▶ Problem details
The pictures are to be left out when the listing below is reproduced word for word.

▶ Exercise data
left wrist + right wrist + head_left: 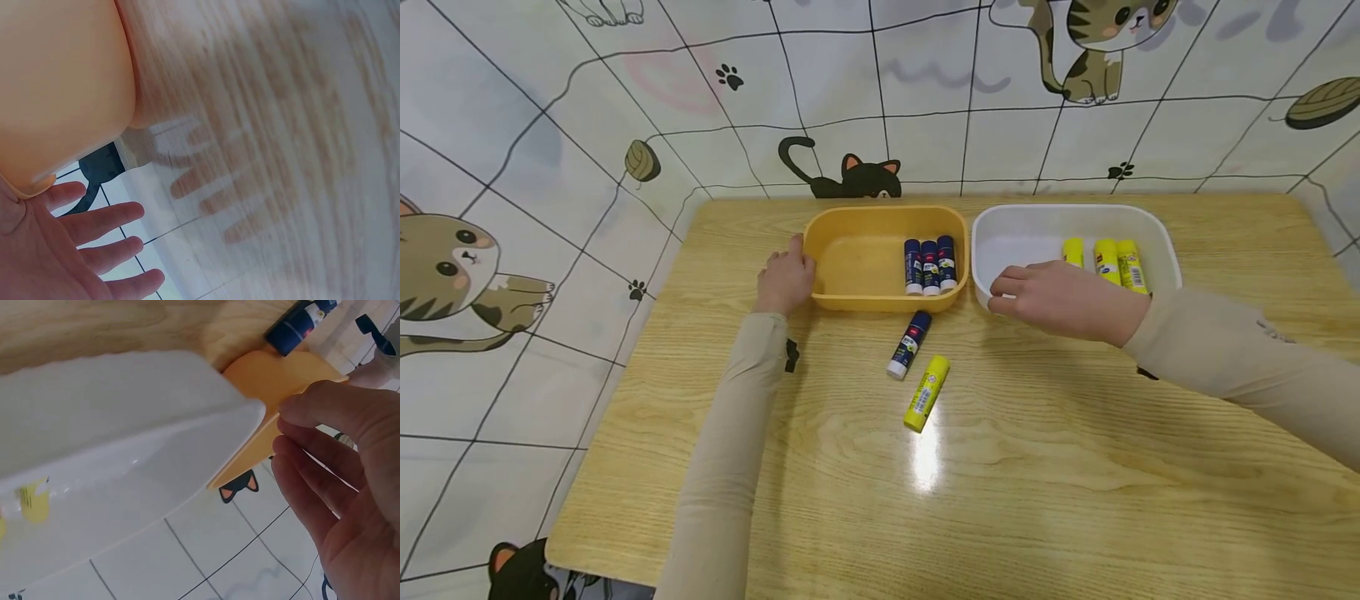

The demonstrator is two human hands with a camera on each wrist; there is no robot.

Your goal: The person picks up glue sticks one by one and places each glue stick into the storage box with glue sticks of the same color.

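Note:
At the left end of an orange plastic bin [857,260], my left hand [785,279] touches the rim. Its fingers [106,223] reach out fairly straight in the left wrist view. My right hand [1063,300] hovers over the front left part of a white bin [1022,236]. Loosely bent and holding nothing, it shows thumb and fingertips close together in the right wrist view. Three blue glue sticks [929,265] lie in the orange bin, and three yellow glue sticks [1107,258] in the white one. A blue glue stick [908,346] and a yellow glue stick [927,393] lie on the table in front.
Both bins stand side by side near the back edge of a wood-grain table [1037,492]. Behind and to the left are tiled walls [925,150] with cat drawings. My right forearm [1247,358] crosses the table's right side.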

▶ Solution to this task
left wrist + right wrist + head_left: 

The demonstrator is two human hands with a camera on each wrist; there is no robot.

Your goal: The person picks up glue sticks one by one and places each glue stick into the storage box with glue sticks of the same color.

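Note:
At the left end of an orange plastic bin [857,260], my left hand [785,279] touches the rim. Its fingers [106,223] reach out fairly straight in the left wrist view. My right hand [1063,300] hovers over the front left part of a white bin [1022,236]. Loosely bent and holding nothing, it shows thumb and fingertips close together in the right wrist view. Three blue glue sticks [929,265] lie in the orange bin, and three yellow glue sticks [1107,258] in the white one. A blue glue stick [908,346] and a yellow glue stick [927,393] lie on the table in front.
Both bins stand side by side near the back edge of a wood-grain table [1037,492]. Behind and to the left are tiled walls [925,150] with cat drawings. My right forearm [1247,358] crosses the table's right side.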

The response is now complete.